|Publication number||US5307641 A|
|Application number||US 08/000,973|
|Publication date||May 3, 1994|
|Filing date||Jan 6, 1993|
|Priority date||Jan 6, 1993|
|Publication number||000973, 08000973, US 5307641 A, US 5307641A, US-A-5307641, US5307641 A, US5307641A|
|Inventors||Richard J. Kooy|
|Original Assignee||Chicago Bridge & Iron Technical Services Company|
|Export Citation||BiBTeX, EndNote, RefMan|
|Patent Citations (36), Non-Patent Citations (18), Referenced by (10), Classifications (13), Legal Events (6)|
|External Links: USPTO, USPTO Assignment, Espacenet|
This invention relates to methods of producing ice from aqueous liquids. More particularly, this invention is concerned with methods of producing ice by directly contacting an aqueous liquid with a refrigerant.
The production of ice in aqueous liquids has many useful purposes. Ice can be produced and used immediately, or the ice can be stored and used later, for example, for cooling purposes. Also, in the production of potable water, sea water and brackish water can be cooled to produce ice, the ice separated and then melted to give the desired fresh water. Fruit and vegetable juices are also concentrated by cooling them to produce ice and then separating the ice from the concentrated juice.

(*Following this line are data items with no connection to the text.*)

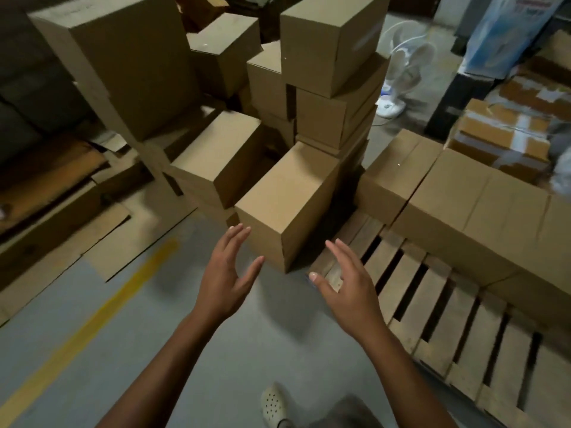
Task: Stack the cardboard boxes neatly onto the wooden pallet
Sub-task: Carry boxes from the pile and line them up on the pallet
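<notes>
Cardboard box (287,196) stands with the wooden pallet (463,332) just beside it as a person's left hand (223,279) and right hand (352,291) hover near it, fingers spread, gripping nothing.

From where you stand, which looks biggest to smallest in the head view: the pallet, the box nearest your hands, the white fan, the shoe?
1. wooden pallet, partly under boxes
2. nearest box
3. white fan, farther off, so true size unsure
4. white shoe, partly cropped
</notes>
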Available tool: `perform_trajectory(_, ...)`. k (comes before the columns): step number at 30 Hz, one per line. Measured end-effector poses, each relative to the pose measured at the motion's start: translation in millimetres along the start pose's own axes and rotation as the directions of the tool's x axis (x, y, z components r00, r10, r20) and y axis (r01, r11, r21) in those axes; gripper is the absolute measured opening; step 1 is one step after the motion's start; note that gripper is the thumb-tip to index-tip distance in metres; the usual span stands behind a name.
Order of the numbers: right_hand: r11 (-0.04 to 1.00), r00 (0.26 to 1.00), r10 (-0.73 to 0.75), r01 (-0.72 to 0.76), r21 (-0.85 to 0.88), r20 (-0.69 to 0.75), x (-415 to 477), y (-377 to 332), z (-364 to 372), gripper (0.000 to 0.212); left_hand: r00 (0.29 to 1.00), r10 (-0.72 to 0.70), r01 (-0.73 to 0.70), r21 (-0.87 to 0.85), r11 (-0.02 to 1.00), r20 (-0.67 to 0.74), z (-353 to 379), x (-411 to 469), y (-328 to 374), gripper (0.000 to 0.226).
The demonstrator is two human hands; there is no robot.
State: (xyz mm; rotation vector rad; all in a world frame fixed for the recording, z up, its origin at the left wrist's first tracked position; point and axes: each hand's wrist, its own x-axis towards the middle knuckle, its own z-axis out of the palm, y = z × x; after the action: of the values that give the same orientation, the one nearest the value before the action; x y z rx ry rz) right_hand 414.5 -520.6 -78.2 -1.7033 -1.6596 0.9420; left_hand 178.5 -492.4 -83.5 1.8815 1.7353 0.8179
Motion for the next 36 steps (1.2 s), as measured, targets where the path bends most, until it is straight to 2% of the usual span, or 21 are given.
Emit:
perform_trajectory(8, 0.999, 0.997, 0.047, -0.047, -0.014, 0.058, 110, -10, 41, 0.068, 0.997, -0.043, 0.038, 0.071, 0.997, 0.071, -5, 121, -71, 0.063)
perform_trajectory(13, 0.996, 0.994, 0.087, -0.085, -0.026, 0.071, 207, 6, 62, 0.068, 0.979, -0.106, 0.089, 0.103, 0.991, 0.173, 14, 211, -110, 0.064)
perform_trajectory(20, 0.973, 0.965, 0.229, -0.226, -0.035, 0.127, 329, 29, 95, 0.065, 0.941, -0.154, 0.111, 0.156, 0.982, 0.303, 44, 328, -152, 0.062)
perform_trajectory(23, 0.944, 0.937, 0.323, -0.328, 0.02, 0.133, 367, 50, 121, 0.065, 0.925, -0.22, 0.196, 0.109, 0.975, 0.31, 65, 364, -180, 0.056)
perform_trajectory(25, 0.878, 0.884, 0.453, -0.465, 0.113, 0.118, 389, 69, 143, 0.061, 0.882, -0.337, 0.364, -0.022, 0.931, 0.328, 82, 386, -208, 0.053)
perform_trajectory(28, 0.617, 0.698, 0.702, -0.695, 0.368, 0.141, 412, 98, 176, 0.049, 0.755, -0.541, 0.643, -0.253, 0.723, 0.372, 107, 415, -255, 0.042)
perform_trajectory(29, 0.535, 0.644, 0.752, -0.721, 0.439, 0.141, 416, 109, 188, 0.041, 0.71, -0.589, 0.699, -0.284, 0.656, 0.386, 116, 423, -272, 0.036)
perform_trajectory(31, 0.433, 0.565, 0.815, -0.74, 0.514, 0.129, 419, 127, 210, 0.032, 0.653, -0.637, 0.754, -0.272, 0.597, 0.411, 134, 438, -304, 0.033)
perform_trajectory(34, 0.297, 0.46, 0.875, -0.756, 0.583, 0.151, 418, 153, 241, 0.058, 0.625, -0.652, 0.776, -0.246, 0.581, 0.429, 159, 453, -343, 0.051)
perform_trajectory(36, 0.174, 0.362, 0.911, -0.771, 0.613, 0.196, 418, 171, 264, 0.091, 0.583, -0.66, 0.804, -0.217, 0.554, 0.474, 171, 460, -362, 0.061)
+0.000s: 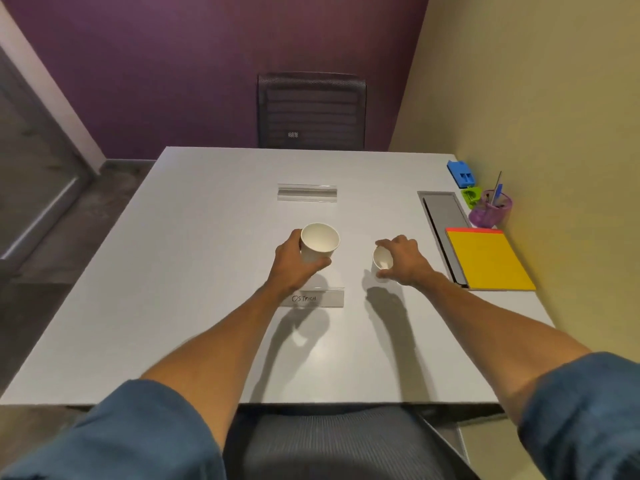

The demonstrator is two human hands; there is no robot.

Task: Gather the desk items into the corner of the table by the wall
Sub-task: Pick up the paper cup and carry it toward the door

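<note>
My left hand (294, 259) grips a large white paper cup (319, 241), held upright just above the middle of the white table (173, 271). To its right, my right hand (403, 259) is wrapped around a small white paper cup (381, 260), tilted with its mouth toward me. Along the right edge by the yellow wall lie a yellow folder with an orange strip (490, 259), a purple mesh pen holder (491, 211), a green item (471, 196) and a blue item (460, 173).
A clear name holder reading "OSTRICH" (313, 298) stands near my left wrist; another clear holder (307, 193) sits farther back. A grey cable tray (443, 216) is recessed by the folder. A dark mesh chair (311, 110) faces me across the table.
</note>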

The production of ice for the described purposes, as well as others, can be achieved in a number of ways including indirect heat transfer in a shell and tube freeze exchanger. A refrigerant can be used as the cooling medium on the shell side of the freeze exchanger. This method is disclosed in U.S. Pat. No. 4,286,436.
Another method of producing ice is to directly contact the aqueous liquid with a refrigerant. Direct contact heat transfer typically permits the use of a smaller temperature difference between the vaporizing refrigerant and freezing solution than is required by an indirect heat transfer system to achieve the same energy transfer, due to the elimination of the heat exchanger surface. However, the exact temperature difference required in the direct contact heat exchanger will depend upon several factors including the properties of the two fluids, the ratio of the two fluids and agitation. This method, as well as apparatus useful therefore, is disclosed in U.S. Pat. Nos. 3,017,751; 3,017,752; 3,259,181; 3,835,658; 3,885,399 and 4,046,534. After the ice is produced it is separated and then discarded, melted and used as potable water, or melted to recover stored refrigeration. The refrigerant used for cooling and ice formation is recovered to the extent possible and then reused in the process.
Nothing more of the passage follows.